[Collection entries]

---+---

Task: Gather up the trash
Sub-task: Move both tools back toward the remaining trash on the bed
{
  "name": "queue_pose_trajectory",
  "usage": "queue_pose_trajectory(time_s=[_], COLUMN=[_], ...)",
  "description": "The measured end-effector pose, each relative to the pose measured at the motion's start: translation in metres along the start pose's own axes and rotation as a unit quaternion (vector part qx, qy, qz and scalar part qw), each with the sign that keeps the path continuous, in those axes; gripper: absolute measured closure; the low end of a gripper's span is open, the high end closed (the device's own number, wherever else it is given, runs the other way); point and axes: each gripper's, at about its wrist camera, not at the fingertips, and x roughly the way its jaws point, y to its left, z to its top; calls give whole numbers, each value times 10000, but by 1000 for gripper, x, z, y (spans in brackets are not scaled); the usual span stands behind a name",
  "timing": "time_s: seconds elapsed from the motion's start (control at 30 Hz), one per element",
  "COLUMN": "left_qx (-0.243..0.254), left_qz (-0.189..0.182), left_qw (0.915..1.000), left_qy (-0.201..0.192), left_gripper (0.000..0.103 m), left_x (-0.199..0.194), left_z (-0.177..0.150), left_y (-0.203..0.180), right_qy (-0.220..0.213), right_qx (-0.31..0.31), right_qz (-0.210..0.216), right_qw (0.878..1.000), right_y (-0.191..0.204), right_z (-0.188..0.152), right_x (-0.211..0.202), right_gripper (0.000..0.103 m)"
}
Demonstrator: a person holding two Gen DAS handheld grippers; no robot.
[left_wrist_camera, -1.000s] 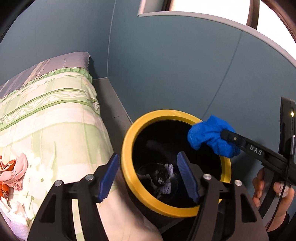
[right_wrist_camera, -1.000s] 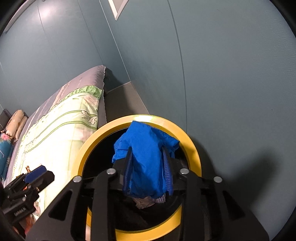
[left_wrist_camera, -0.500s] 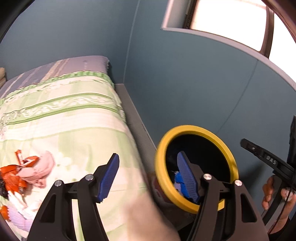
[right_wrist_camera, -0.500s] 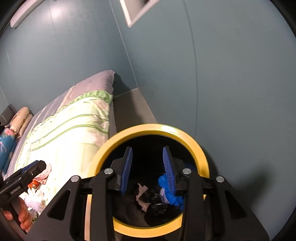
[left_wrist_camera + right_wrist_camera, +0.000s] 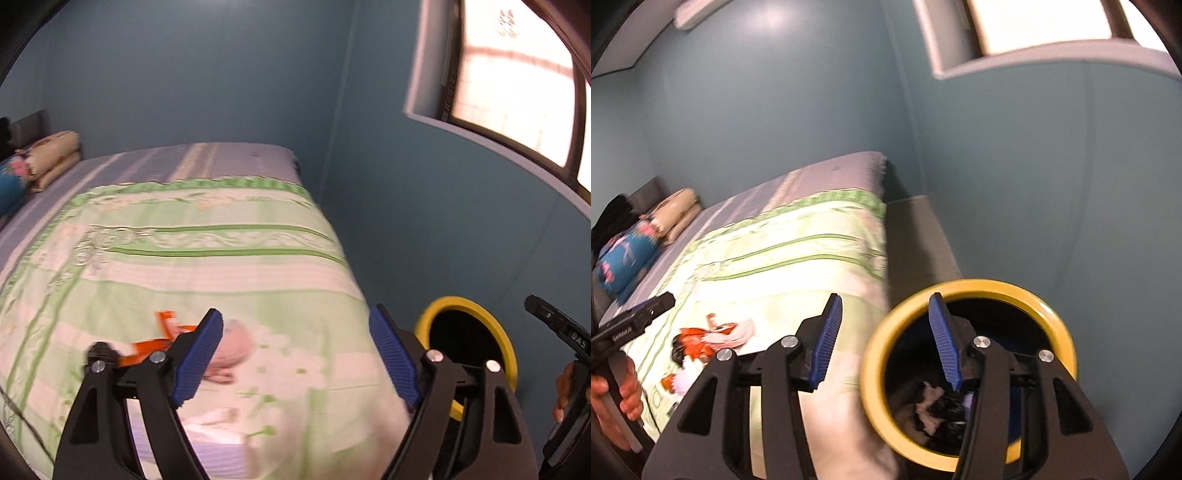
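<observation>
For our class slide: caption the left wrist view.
Empty left gripper, jaws opening, over bedspread litter; yellow-rimmed bin beside.

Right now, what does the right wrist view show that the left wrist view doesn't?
Only the right wrist view looks into the bin, showing trash inside and the grey floor strip beside the bed. Only the left wrist view shows the window panes clearly. Both show the yellow-rimmed bin, the green bedspread and the orange and pink litter lying on it.

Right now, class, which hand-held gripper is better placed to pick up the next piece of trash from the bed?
Left. The left hand-held gripper, jaws empty and opening, faces the pink and orange trash on the bed; the right hand-held gripper, also opening, points mostly at the yellow-rimmed bin.
</observation>
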Motion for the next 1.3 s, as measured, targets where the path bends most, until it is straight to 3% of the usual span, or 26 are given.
queue_pose_trajectory(time_s=[0.23,0.57,0.97,1.3], left_qx=[-363,-708,-1228,-1611], left_qz=[544,1064,1314,1246], left_qw=[9977,9917,9834,9763], left_qy=[-176,-137,247,726], left_gripper=[22,21,21,21], left_x=[-36,-51,-22,26], left_z=[0,-10,-41,-67], left_y=[70,133,205,240], right_qy=[-38,254,940,1497], right_qx=[-521,-1117,-1690,-2106], right_qz=[545,1114,1491,1530], right_qw=[9971,9872,9697,9539], right_y=[68,153,237,269], right_z=[4,-11,-44,-80], right_x=[1,23,90,150], right_gripper=[50,48,48,48])
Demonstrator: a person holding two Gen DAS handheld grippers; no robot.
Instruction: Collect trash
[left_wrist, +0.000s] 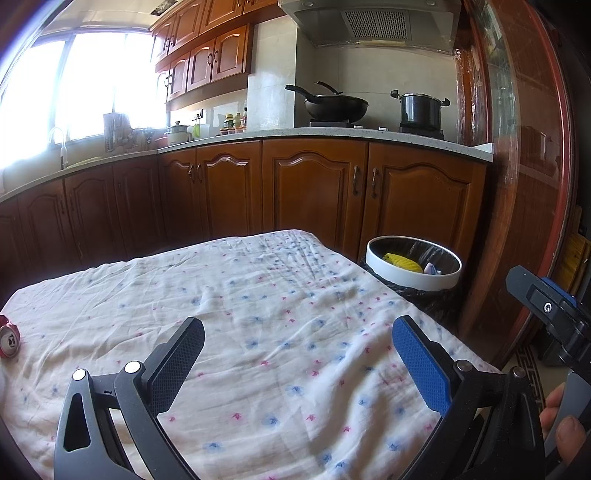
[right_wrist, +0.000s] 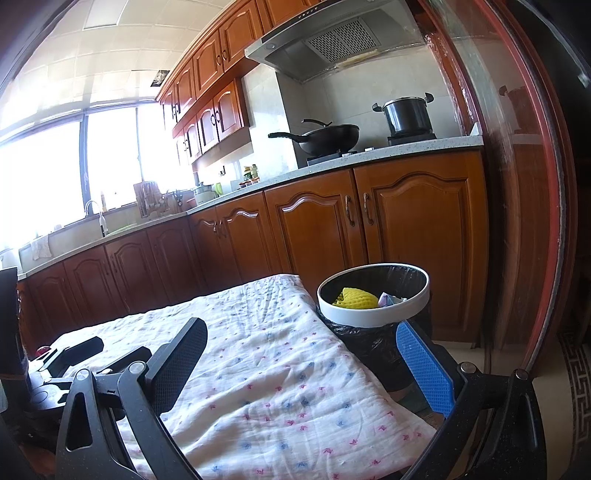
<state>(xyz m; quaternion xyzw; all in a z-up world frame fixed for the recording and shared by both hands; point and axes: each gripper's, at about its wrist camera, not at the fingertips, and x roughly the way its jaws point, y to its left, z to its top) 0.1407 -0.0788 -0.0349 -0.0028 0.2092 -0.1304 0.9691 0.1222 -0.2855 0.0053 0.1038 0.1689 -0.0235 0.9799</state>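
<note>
A round white-rimmed trash bin (left_wrist: 413, 284) (right_wrist: 373, 312) with a black liner stands on the floor off the table's far right corner. Inside lie a yellow foam net (left_wrist: 402, 263) (right_wrist: 356, 298) and a pale wrapper (left_wrist: 431, 268) (right_wrist: 388, 298). A crushed red can (left_wrist: 9, 341) lies at the table's left edge. My left gripper (left_wrist: 299, 332) hovers open over the cloth, empty. My right gripper (right_wrist: 303, 336) is open and empty too, above the table's right side, its blue finger (right_wrist: 424, 369) in front of the bin. In the right wrist view the left gripper (right_wrist: 81, 354) shows at the left.
The table (left_wrist: 258, 314) wears a white floral cloth. Wooden cabinets (left_wrist: 314, 192) run behind it under a counter with a wok (left_wrist: 334, 105) and a pot (left_wrist: 421, 110). A glass door frame (left_wrist: 535, 184) stands at the right. A hand (left_wrist: 565, 424) holds the right gripper.
</note>
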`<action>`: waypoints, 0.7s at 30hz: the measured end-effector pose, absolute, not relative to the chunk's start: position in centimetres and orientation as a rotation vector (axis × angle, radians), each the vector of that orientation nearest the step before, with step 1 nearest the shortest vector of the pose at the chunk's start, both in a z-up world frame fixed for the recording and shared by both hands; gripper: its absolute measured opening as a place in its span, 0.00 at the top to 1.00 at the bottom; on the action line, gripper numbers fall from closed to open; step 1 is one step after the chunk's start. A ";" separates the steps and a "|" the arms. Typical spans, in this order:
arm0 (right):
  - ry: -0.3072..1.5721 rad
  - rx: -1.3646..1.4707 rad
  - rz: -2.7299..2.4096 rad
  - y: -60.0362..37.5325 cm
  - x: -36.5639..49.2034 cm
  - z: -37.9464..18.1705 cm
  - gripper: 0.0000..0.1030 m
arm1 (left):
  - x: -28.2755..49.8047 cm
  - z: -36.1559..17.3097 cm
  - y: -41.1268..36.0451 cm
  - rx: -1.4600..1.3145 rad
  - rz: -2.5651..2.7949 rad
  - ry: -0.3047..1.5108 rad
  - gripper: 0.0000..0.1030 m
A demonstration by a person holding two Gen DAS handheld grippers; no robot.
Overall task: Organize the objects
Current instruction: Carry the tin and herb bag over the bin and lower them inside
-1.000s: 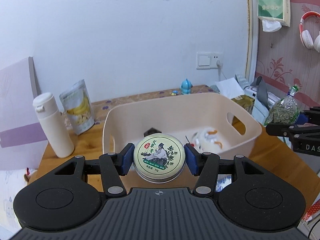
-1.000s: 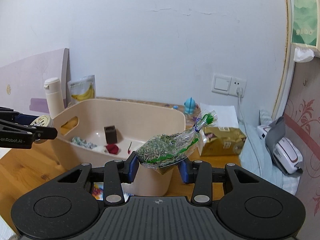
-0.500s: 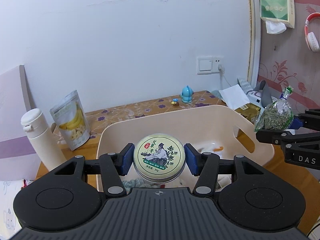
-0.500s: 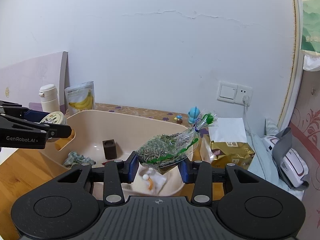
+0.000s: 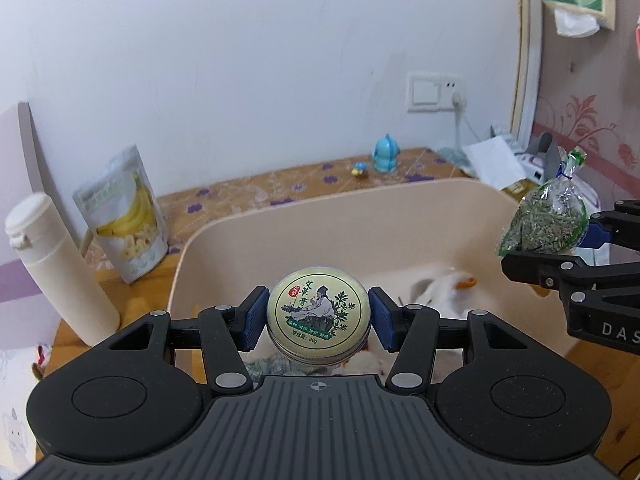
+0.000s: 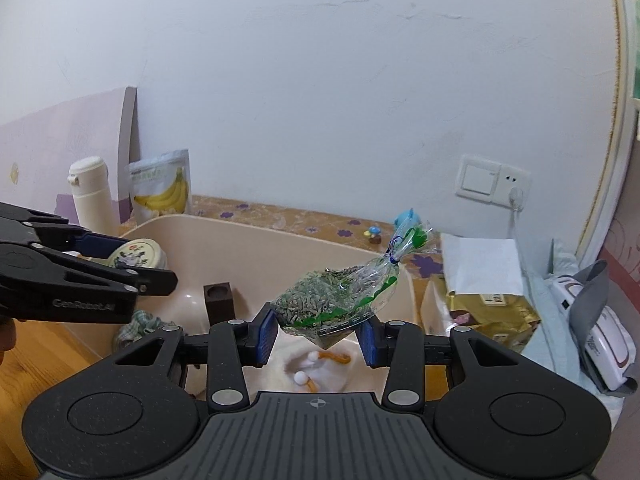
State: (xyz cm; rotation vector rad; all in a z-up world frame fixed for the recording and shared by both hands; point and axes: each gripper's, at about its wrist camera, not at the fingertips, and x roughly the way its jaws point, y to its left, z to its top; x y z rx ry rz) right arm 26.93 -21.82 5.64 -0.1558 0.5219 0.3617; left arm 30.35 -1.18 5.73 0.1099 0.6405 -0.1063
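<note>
My left gripper [image 5: 318, 318] is shut on a round gold balm tin [image 5: 318, 314] with a green label, held above the left end of the beige plastic bin [image 5: 360, 216]. My right gripper [image 6: 318, 334] is shut on a clear bag of dried green herbs [image 6: 340, 296], tied at the top, held above the bin's right end [image 6: 404, 280]. The bag also shows in the left wrist view [image 5: 544, 220], and the tin in the right wrist view [image 6: 138, 254]. Inside the bin lie a white plush toy [image 6: 316, 364], a dark brown block [image 6: 218, 296] and a checked cloth [image 6: 138, 322].
A white bottle [image 5: 52, 268] and a banana-chip pouch [image 5: 128, 216] stand left of the bin. A blue figurine [image 5: 386, 154] stands at the wall. A gold packet [image 6: 488, 312] with white paper and a white device [image 6: 600, 344] lie to the right.
Both grippers have moved forward and up over the bin with their loads, so more of the bin's inside shows below them.
</note>
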 end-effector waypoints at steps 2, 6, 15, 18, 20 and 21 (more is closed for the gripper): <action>0.536 -0.164 0.371 -21.4 27.5 5.2 0.62 | 31.0 5.1 -0.9 0.103 -0.106 0.668 0.46; 0.566 -0.186 0.384 -20.5 28.6 4.4 0.62 | 32.1 3.8 -0.7 0.102 -0.098 0.707 0.46; 0.637 -0.210 0.410 -18.9 30.5 2.6 0.61 | 33.2 2.8 -0.4 0.106 -0.107 0.756 0.46; 0.661 -0.224 0.414 -18.6 30.8 2.2 0.61 | 33.4 2.8 -0.4 0.103 -0.109 0.765 0.46; 0.674 -0.233 0.416 -18.4 31.0 1.9 0.60 | 33.4 2.8 -0.4 0.107 -0.106 0.767 0.46; 0.678 -0.235 0.414 -18.4 31.0 1.8 0.57 | 33.4 2.8 -0.5 0.108 -0.104 0.768 0.46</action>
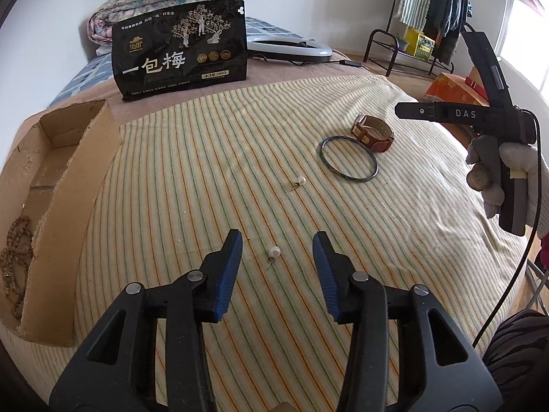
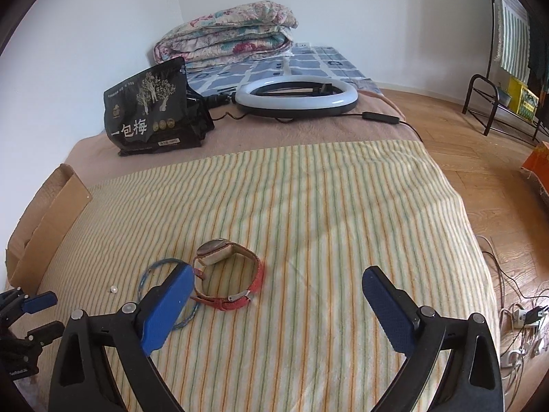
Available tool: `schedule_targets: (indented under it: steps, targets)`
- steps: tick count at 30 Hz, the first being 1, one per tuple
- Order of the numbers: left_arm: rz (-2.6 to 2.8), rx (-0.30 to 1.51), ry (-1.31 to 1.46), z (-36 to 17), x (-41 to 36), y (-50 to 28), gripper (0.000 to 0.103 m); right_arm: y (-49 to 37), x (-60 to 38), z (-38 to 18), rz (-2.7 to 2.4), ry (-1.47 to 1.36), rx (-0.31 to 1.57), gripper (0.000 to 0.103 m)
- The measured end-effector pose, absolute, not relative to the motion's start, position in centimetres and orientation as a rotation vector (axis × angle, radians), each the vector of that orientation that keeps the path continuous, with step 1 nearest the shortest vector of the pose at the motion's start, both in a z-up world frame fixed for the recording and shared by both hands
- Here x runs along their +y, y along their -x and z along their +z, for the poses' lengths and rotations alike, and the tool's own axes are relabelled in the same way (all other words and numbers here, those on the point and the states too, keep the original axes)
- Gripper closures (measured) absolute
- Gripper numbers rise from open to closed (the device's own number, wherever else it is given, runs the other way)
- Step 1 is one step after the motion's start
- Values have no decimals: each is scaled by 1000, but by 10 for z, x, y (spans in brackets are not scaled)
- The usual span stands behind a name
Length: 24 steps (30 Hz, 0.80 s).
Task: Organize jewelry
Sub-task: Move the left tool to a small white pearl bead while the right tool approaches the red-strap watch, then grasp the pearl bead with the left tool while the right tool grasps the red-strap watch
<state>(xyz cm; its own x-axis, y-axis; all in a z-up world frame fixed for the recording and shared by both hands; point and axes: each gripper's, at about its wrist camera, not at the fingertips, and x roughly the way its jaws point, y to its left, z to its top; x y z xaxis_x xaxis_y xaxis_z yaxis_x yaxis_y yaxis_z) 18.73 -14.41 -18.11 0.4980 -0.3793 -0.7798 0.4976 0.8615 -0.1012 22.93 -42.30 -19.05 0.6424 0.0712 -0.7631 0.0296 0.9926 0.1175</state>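
Note:
My left gripper (image 1: 278,237) is open, its blue pads on either side of a pearl earring (image 1: 273,253) lying on the striped cloth. A second pearl earring (image 1: 299,182) lies farther off. A dark bangle (image 1: 349,158) and a red-strap watch (image 1: 373,133) lie at the right. A cardboard box (image 1: 68,185) at the left holds a brown bead strand (image 1: 13,261). My right gripper (image 2: 274,281) is open and empty, hovering just right of the watch (image 2: 230,276) and the bangle (image 2: 151,274); its left finger covers part of the bangle. The right gripper also shows in the left wrist view (image 1: 501,120).
A black snack bag (image 1: 180,48) stands at the back of the bed. A ring light (image 2: 296,96) with its cable lies behind it, and a folded quilt (image 2: 226,32) beyond. The bed edge drops to the wooden floor (image 2: 480,178) on the right, with cables and a clothes rack (image 1: 429,17).

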Motion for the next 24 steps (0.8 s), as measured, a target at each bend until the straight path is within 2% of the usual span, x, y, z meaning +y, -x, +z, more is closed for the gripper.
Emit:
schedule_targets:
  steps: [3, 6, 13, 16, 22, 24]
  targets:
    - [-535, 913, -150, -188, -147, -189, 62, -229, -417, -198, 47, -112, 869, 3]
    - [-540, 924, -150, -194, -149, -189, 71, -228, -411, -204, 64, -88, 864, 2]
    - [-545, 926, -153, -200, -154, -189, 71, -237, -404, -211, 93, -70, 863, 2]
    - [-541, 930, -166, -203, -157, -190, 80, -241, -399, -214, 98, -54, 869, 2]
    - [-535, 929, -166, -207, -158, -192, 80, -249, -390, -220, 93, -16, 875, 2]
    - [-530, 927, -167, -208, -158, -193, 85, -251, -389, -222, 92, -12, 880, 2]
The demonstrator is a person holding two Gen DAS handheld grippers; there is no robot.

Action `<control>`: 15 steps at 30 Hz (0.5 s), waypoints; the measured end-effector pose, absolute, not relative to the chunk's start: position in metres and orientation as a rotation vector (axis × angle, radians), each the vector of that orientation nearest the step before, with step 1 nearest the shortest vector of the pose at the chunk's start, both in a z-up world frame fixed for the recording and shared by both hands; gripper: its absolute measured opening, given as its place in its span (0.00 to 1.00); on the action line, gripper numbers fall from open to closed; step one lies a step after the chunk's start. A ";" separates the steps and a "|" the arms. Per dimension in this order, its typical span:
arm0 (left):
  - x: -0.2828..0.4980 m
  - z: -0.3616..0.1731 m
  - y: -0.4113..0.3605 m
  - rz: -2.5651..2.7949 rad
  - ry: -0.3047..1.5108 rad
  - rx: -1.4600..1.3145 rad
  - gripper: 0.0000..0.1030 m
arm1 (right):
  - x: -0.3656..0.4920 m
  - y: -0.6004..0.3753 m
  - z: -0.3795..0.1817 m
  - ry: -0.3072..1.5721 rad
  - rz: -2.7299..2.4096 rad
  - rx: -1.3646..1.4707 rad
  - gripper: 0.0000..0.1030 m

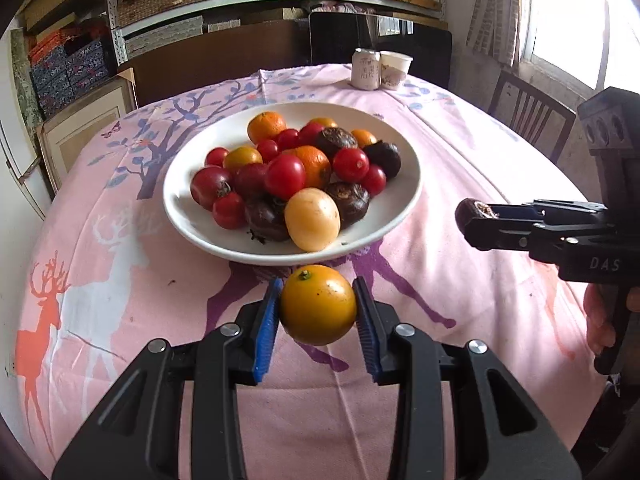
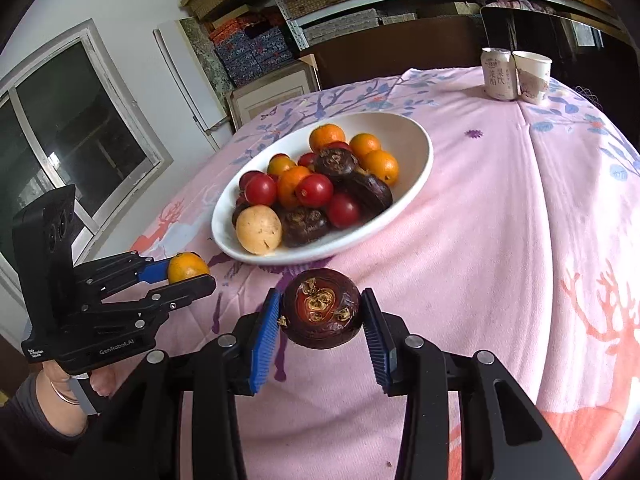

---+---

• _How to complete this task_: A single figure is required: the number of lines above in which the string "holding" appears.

• _Task solution_: 4